Statistical analyses
Statistical analyses were conducted using R (3.5.2; R Development Core Team, R Foundation of Statistical Computing, Vienna, Austria). In our first analysis, we used a generalized linear mixed model (lme4package; Bates et al. 2015) to test whether the number of discrete songs per hour varied among the six breeding stages. We included the discrete song rate from a given recording session as the response variable, the breeding stage (i.e., no nesting duties, nest building, egg stage, nestling care, fledgling care, non-breeding) observed that same day as a fixed factor, and subject identity (1–12) as a random effect to account for possible dependencies among multiple recording sessions of the same male. The response was modeled with a negative binomial distribution and log link. The overall statistical significance of breeding stage was tested using the Anova function of the car package (Fox and Weisberg 2019). Post-hoc linear contrasts of estimated marginal means (emmeans package; Lenth 2021) were then used to compare discrete song rate between the breeding (i.e., mean of no nesting duties, nest building, incubation, nestling care, and fledgling care) and non-breeding seasons, between the no nest duty and nest duty stages (i.e., mean of nest building, incubation, nestling care, and fledgling care) of the breeding season, and between the nestling care stage and the other nesting stages (i.e., mean of nest building, incubation, and fledgling care). We could not repeat this analysis on rambling song because preliminary inspection of the data revealed that only 5% of all songs were rambling song, thus precluding reliable estimates of rambling song rates from our short recording sessions. For example, only 11 rambling songs were detected during the entire nestling care period.

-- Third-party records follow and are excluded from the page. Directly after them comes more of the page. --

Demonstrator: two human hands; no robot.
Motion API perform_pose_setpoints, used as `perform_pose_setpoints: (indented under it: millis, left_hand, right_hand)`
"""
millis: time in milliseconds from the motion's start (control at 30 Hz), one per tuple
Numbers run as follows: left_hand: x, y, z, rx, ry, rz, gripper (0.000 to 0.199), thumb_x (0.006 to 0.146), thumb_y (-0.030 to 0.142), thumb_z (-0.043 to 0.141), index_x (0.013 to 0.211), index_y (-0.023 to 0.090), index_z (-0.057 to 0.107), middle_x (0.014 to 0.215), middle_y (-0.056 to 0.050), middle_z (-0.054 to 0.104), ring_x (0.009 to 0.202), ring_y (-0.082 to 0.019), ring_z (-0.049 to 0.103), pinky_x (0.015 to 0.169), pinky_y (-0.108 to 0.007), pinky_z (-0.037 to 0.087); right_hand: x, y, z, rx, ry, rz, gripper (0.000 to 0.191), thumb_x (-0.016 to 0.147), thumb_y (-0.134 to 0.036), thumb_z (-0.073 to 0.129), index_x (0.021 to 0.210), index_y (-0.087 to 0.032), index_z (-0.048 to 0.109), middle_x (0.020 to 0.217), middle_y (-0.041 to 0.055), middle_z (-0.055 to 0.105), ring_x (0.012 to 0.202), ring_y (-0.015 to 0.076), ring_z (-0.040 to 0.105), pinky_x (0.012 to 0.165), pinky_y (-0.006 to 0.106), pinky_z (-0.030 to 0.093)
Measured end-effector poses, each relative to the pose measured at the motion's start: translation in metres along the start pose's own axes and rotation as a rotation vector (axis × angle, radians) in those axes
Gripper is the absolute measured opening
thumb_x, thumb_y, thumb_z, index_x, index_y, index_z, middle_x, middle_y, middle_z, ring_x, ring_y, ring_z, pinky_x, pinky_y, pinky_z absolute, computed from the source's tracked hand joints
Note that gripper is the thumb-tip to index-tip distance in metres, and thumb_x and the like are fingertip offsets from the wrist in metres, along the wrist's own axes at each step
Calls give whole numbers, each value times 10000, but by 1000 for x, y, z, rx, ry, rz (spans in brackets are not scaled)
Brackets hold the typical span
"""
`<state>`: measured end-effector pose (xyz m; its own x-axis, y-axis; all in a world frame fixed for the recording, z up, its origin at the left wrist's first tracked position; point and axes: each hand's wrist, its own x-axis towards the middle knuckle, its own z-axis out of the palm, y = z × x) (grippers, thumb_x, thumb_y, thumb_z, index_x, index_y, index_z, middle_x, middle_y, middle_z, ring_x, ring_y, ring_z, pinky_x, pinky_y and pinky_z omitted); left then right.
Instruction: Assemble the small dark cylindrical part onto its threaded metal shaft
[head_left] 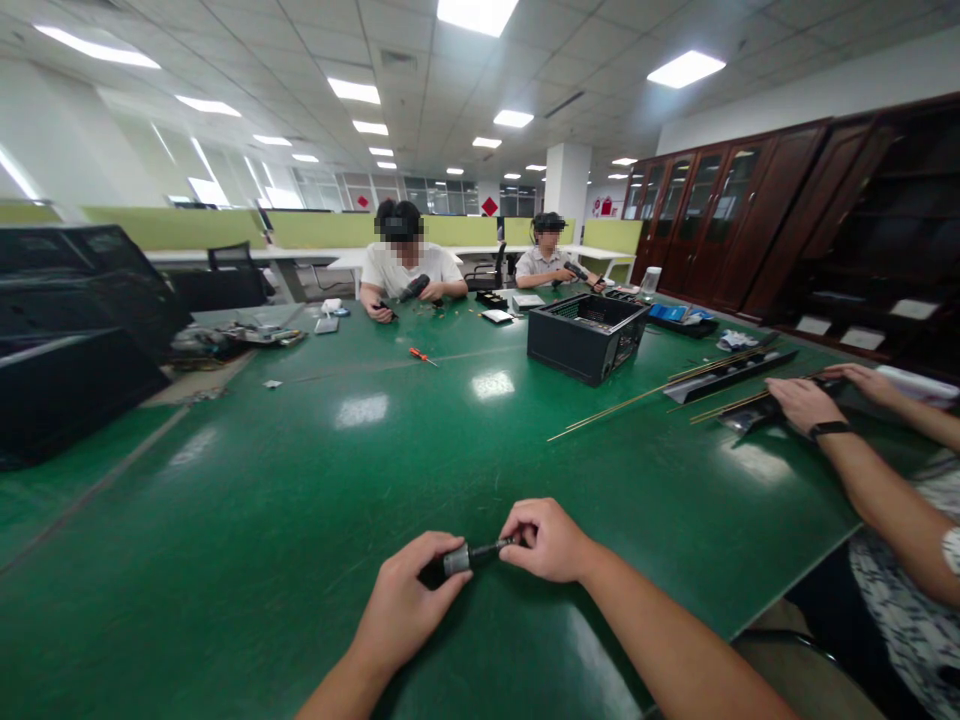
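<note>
Near the table's front edge, my left hand point(401, 600) is closed around a short dark cylinder with a grey metal collar point(455, 561). A thin dark rod point(484, 551) sticks out of the collar to the right. My right hand point(553, 540) pinches the rod's far end between thumb and fingertips. Both hands are just above the green tabletop point(300, 560). My left palm hides the cylinder's rear part, so its exact kind cannot be made out.
An orange screwdriver point(421, 355) lies mid-table, with a black computer case point(585, 335) beyond. Thin brass-coloured rods point(622, 405) stretch to the right, near a co-worker's hands point(806, 405). Black cases point(75, 340) stand at left. Two people point(412, 270) sit opposite, holding dark tools.
</note>
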<state>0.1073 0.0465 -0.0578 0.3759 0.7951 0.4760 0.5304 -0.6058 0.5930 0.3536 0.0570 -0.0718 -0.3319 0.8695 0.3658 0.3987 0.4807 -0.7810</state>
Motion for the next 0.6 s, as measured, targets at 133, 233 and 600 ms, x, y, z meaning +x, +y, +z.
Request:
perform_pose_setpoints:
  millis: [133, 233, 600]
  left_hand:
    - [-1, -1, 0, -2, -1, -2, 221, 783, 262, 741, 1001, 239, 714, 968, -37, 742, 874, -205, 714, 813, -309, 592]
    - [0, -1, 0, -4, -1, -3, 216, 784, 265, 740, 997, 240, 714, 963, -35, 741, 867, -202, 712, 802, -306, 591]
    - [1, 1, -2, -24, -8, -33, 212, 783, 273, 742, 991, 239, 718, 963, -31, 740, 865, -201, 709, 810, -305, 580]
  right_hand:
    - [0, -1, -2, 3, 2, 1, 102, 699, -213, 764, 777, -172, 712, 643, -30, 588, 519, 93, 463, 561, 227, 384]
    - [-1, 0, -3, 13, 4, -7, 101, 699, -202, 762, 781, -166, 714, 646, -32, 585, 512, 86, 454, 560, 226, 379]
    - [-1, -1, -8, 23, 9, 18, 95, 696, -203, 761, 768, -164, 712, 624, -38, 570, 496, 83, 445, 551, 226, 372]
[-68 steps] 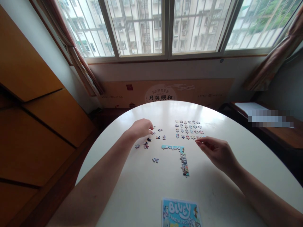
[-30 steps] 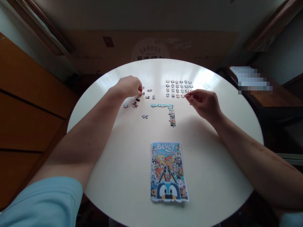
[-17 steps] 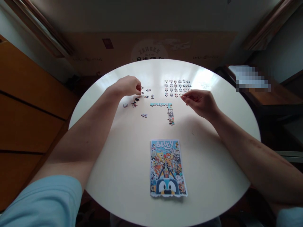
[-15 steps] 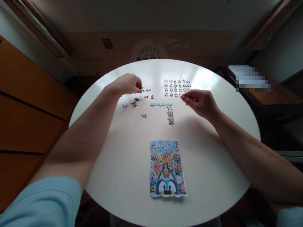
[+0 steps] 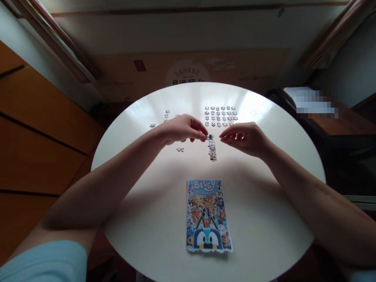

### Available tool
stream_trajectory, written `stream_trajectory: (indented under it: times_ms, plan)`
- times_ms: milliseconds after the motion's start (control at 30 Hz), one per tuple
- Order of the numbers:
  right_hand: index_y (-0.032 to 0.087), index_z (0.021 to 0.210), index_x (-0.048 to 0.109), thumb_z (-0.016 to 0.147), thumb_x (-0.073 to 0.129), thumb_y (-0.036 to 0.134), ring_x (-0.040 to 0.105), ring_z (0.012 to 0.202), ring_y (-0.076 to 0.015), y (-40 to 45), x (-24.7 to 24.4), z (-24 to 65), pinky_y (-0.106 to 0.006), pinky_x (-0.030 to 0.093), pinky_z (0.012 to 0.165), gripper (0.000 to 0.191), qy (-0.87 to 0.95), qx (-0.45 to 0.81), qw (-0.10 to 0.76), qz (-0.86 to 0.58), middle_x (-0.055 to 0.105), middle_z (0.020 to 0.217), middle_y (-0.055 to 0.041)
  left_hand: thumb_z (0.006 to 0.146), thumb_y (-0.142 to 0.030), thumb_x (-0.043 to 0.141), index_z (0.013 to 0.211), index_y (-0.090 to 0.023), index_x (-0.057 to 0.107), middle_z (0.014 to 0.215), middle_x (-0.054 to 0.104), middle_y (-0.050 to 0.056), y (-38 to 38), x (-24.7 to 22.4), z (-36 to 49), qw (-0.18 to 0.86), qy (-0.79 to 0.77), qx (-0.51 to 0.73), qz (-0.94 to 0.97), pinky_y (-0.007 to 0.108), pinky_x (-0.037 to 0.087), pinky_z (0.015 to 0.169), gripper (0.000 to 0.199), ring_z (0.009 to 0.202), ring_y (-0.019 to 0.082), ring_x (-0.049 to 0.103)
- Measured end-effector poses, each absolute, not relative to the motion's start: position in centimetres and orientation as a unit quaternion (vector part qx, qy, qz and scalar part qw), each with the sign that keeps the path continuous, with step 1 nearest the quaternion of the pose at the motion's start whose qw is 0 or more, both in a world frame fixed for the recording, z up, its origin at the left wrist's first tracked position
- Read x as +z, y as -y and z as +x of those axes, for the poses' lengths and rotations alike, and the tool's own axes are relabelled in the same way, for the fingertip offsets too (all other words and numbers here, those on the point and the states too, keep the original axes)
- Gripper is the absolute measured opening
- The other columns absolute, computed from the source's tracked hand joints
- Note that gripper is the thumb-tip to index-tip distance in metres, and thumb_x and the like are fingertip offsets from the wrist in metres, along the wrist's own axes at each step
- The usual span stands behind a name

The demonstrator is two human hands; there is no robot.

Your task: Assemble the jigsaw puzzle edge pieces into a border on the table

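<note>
My left hand [image 5: 186, 128] pinches a small dark puzzle piece [image 5: 210, 137] over the top end of the joined puzzle strip [image 5: 212, 150]. It hides the strip's horizontal arm and some loose pieces. Just right of the strip, my right hand [image 5: 245, 138] has its thumb and forefinger pressed together; whether anything is between them is too small to tell. Behind it, loose pieces stand in neat rows [image 5: 218, 113]. A lone loose piece [image 5: 180, 149] lies below my left wrist.
The round white table [image 5: 255, 207] bears a printed Bluey picture sheet [image 5: 208, 215] near its front. More loose pieces [image 5: 167, 112] lie behind my left hand. A wooden side table [image 5: 349, 121] stands at the right.
My left hand has moved right, from the loose pieces to the strip, with a dark piece now visible at its fingertips. My right hand has shifted slightly toward the strip. The camera view has tilted up.
</note>
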State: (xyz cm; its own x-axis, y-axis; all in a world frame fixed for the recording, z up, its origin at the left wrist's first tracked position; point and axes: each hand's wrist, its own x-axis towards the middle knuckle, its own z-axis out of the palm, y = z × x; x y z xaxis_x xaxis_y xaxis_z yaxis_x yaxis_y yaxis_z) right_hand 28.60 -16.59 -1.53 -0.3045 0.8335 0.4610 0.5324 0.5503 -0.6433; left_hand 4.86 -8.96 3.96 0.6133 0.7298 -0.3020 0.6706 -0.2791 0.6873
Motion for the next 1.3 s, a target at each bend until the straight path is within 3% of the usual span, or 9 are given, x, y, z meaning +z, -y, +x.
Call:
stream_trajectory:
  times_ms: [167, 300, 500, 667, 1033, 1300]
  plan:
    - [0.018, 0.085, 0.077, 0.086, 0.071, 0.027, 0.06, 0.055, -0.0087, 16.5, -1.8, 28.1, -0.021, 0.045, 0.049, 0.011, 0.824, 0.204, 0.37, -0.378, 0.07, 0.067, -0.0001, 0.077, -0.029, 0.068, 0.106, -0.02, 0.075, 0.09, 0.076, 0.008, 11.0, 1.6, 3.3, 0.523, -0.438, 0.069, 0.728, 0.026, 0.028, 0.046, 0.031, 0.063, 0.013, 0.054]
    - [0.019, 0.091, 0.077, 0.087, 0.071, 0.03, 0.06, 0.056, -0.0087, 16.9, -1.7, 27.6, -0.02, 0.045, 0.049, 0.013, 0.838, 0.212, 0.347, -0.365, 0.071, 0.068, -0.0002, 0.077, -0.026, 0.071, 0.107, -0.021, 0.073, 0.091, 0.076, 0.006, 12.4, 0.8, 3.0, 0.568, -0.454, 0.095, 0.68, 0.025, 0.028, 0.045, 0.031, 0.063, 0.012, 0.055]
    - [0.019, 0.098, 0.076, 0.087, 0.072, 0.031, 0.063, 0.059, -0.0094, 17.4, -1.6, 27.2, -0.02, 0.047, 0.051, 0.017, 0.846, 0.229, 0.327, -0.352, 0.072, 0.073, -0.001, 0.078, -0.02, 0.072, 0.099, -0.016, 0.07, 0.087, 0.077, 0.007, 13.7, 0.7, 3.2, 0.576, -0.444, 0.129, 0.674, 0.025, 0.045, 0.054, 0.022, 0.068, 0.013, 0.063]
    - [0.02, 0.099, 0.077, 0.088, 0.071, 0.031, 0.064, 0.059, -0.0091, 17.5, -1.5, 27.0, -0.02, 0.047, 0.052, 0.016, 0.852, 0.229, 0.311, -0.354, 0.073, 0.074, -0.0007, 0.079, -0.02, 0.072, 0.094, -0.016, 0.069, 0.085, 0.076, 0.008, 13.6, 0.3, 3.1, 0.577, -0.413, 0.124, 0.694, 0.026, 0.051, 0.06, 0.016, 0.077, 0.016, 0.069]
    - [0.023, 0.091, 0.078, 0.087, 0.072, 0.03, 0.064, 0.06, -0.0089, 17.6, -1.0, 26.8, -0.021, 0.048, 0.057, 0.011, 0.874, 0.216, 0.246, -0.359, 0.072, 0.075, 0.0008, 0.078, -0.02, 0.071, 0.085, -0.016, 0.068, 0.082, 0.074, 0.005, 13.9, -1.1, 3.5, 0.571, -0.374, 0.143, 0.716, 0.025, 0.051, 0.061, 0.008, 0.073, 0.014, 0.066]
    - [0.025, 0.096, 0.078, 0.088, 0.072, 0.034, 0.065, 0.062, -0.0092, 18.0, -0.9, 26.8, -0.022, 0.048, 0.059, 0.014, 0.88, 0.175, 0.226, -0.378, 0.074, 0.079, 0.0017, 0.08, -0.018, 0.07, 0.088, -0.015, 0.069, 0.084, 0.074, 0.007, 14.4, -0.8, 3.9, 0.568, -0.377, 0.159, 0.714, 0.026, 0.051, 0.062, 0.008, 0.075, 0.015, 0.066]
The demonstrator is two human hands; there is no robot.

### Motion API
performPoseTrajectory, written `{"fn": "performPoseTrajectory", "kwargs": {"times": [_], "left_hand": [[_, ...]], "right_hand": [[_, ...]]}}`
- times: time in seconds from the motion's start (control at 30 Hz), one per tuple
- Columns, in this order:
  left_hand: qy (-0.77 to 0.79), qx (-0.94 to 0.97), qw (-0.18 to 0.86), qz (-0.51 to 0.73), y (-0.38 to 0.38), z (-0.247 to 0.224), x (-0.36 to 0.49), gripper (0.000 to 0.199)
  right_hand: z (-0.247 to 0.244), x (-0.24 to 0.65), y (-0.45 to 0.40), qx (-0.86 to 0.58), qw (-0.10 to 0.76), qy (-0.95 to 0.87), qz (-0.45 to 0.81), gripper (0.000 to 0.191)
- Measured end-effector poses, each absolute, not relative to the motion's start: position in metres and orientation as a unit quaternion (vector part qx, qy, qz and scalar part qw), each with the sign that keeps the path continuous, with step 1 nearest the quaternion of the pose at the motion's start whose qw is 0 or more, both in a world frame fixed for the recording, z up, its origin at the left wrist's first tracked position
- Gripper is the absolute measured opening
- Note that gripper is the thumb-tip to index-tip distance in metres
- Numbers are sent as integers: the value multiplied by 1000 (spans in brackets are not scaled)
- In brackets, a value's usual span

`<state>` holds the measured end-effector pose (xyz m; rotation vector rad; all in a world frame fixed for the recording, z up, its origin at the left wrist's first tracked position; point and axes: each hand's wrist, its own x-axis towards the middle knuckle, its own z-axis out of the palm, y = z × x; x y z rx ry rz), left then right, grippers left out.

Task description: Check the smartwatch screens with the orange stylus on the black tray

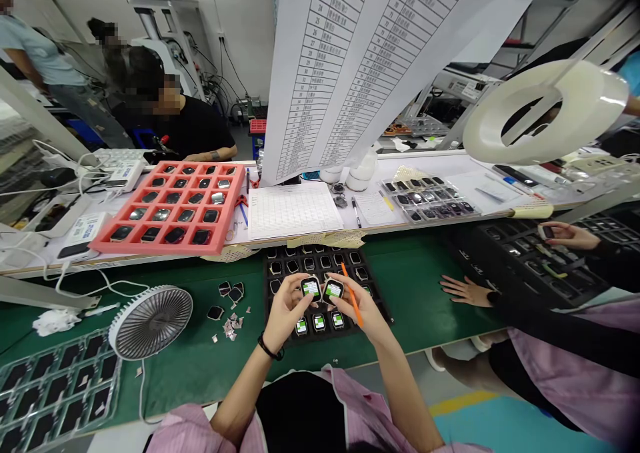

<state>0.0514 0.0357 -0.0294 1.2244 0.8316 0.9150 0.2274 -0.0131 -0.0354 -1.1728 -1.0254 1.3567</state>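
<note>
My left hand (289,310) is closed round a smartwatch (311,289) with a lit green-and-white screen. A second lit smartwatch (333,291) is gripped in my right hand (361,310), close beside the first. An orange stick-like tool (352,294) also rests in the right hand, slanting across the fingers. Both watches are held above a black foam tray (280,330) with rows of watch cases. Near its front edge a few watches in the tray, such as one watch (319,322), show lit screens. My hands and the held watches cover part of the tray.
A small white fan (151,322) stands left, near loose watch parts (231,326) and a clear tray (113,390). A red foam tray (220,240) sits on the shelf. Hanging paper sheets (350,60) fill the upper middle. At right, a co-worker's hand (466,290) lies on the table.
</note>
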Motion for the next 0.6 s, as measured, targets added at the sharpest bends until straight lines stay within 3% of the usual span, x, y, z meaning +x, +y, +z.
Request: {"fn": "performPoseTrajectory", "kwargs": {"times": [0.13,0.6], "left_hand": [[391,515,649,401,37,-32,52,34],[386,513,649,408,38,-35,51,33]], "right_hand": [[-35,225,-12,-499,524,-408,557,33],[-39,223,-10,-492,531,-412,553,35]]}}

In our second analysis, we used a generalized linear mixed model to test whether song perch height was associated with breeding stage or song type. The song perch height (m) of each song was included as the dependent variable, with breeding stage and song type as fixed factors and recording session (1–32) nested within subject identity (1–12) as a random effect to account for possible dependencies among multiple perch heights estimated from the same recording session of the same male. The response was modeled using a Poisson distribution with log link. After testing the overall significance of breeding stage and song type, post-hoc linear contrasts of estimated marginal means were used to compare song perch height between the breeding and non-breeding seasons and between the no nest duty and nest duty stages of the breeding season.
Results were considered statistically significant where P< 0.05. We used the DHARMa package (Hartig 2020) to validate the two statistical models. Its diagnostic tests, combined with visual inspection of scaled residual plots, indicated adequate model fit. We also simulated the responses of each model and compared the simulated data to the original data by overlaying semi-transparent histograms of each; in all cases, we found strong agreement between the simulated data and the original data.